## Task to complete
Starting at the first line of the listing below, repeat each line exactly until you have repeated the one containing "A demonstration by"; skip the pictures.

## Data section
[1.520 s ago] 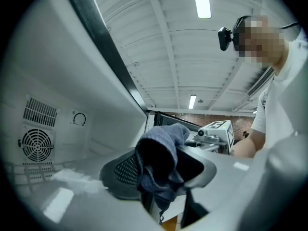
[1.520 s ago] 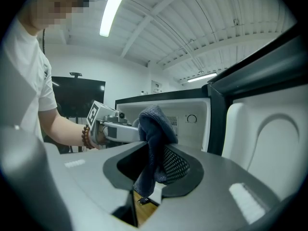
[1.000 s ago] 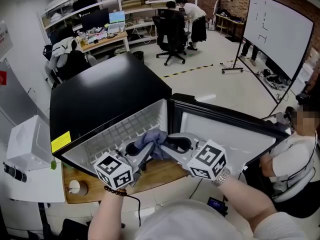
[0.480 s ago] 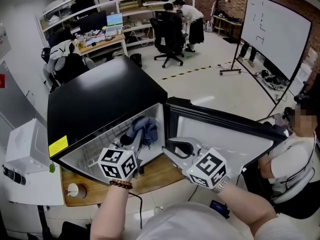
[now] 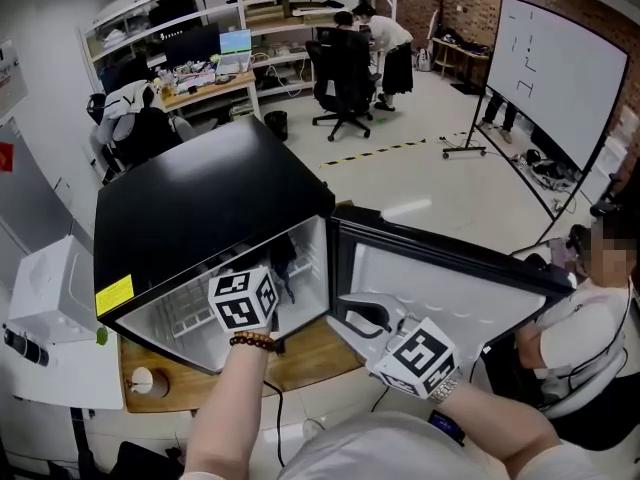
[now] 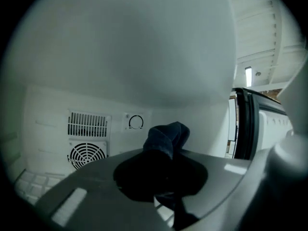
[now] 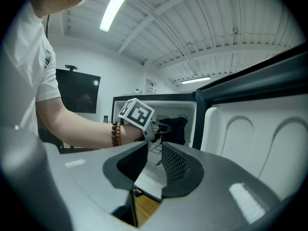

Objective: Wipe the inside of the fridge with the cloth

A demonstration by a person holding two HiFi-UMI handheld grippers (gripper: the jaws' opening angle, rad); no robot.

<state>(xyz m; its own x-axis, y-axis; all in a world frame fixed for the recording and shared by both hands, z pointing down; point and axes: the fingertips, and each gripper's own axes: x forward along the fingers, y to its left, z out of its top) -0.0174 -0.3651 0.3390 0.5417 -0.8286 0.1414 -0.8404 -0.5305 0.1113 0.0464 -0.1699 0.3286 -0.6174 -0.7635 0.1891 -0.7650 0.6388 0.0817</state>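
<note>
One cloth (image 6: 166, 137) sat clamped in the left gripper (image 5: 281, 278) inside the fridge (image 5: 200, 198), apparently mid-air; right gripper (image 5: 350, 318), five o'clock, hung narrow, empty.

Bright, even overhead light fills the head view, leaving a soft sheen on the black top of the fridge (image 5: 200, 198) and on the pale floor (image 5: 420, 168). The left gripper view is dim inside the fridge, black at its corners, with the cloth (image 6: 166, 137) a near-black shape and the near foreground blurred. In the right gripper view a strip light (image 7: 113, 11) glares, and straight lines bow toward the edges.
</note>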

## Result below
[1.520 s ago] 
[1.520 s ago] 
[1.000 s ago] 
[0.480 s ago] 
[now] 
[now] 
[now] 

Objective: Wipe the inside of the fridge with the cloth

A demonstration by a person holding two HiFi-UMI handheld grippers (gripper: the jaws' opening angle, rad); no robot.

Nothing more is needed for this exercise.